Exercise: Each line below is to be written out once more, precisely as given.

▼

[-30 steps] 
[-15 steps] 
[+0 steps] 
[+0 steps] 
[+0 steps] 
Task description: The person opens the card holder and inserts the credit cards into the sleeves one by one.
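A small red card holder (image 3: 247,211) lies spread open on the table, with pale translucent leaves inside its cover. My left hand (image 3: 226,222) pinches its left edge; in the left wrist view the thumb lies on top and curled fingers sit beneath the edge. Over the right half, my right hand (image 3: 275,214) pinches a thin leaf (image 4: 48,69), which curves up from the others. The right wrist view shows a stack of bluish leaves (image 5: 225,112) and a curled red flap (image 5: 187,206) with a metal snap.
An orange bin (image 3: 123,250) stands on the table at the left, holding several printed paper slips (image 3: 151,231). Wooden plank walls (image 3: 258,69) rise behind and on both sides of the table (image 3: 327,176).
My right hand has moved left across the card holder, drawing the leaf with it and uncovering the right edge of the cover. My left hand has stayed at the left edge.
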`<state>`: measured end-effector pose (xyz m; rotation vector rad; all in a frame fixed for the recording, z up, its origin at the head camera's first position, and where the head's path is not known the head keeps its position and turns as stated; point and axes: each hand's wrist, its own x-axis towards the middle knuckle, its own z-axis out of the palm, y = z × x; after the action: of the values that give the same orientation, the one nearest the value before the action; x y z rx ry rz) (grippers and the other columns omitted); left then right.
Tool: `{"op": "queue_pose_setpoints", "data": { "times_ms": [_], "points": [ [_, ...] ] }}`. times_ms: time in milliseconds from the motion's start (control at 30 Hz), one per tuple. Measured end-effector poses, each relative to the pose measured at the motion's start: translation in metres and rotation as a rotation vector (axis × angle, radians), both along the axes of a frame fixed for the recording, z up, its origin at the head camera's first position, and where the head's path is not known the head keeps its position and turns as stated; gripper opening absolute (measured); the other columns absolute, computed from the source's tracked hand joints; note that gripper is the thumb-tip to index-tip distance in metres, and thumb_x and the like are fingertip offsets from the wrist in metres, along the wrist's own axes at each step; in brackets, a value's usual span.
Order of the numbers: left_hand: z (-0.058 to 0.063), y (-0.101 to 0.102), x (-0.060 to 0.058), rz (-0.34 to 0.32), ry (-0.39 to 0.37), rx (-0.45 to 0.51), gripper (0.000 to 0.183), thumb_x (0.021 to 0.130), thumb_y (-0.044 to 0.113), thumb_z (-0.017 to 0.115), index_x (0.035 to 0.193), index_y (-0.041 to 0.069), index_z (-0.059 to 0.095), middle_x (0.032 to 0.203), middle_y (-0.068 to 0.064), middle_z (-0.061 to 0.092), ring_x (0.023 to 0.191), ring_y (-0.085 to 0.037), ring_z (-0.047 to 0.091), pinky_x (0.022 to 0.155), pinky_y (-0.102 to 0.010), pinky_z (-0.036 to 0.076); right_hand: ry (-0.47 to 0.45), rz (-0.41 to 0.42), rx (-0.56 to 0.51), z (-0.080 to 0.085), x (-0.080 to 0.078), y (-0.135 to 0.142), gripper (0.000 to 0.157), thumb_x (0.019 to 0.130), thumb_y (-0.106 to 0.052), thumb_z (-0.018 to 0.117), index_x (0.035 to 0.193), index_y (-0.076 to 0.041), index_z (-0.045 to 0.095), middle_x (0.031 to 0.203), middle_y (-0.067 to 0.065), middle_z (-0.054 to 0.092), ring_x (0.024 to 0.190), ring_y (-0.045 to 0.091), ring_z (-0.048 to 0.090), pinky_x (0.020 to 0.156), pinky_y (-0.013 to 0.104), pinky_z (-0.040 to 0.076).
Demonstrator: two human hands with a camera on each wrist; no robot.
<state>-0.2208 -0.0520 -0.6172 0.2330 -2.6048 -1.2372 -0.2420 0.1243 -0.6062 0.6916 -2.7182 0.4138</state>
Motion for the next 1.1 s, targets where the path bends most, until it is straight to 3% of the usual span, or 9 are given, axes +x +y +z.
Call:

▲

Output of the task:
[-30 steps] 
[-15 steps] 
[+0 steps] 
[+0 steps] 
[+0 steps] 
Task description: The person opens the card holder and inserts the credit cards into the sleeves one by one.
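A small red card holder (image 3: 247,211) lies spread open on the table, with pale translucent leaves inside its cover. My left hand (image 3: 226,222) pinches its left edge; in the left wrist view the thumb lies on top and curled fingers sit beneath the edge. Over the right half, my right hand (image 3: 275,214) pinches a thin leaf (image 4: 48,69), which curves up from the others. The right wrist view shows a stack of bluish leaves (image 5: 225,112) and a curled red flap (image 5: 187,206) with a metal snap.
An orange bin (image 3: 123,250) stands on the table at the left, holding several printed paper slips (image 3: 151,231). Wooden plank walls (image 3: 258,69) rise behind and on both sides of the table (image 3: 327,176).
My right hand has moved left across the card holder, drawing the leaf with it and uncovering the right edge of the cover. My left hand has stayed at the left edge.
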`<state>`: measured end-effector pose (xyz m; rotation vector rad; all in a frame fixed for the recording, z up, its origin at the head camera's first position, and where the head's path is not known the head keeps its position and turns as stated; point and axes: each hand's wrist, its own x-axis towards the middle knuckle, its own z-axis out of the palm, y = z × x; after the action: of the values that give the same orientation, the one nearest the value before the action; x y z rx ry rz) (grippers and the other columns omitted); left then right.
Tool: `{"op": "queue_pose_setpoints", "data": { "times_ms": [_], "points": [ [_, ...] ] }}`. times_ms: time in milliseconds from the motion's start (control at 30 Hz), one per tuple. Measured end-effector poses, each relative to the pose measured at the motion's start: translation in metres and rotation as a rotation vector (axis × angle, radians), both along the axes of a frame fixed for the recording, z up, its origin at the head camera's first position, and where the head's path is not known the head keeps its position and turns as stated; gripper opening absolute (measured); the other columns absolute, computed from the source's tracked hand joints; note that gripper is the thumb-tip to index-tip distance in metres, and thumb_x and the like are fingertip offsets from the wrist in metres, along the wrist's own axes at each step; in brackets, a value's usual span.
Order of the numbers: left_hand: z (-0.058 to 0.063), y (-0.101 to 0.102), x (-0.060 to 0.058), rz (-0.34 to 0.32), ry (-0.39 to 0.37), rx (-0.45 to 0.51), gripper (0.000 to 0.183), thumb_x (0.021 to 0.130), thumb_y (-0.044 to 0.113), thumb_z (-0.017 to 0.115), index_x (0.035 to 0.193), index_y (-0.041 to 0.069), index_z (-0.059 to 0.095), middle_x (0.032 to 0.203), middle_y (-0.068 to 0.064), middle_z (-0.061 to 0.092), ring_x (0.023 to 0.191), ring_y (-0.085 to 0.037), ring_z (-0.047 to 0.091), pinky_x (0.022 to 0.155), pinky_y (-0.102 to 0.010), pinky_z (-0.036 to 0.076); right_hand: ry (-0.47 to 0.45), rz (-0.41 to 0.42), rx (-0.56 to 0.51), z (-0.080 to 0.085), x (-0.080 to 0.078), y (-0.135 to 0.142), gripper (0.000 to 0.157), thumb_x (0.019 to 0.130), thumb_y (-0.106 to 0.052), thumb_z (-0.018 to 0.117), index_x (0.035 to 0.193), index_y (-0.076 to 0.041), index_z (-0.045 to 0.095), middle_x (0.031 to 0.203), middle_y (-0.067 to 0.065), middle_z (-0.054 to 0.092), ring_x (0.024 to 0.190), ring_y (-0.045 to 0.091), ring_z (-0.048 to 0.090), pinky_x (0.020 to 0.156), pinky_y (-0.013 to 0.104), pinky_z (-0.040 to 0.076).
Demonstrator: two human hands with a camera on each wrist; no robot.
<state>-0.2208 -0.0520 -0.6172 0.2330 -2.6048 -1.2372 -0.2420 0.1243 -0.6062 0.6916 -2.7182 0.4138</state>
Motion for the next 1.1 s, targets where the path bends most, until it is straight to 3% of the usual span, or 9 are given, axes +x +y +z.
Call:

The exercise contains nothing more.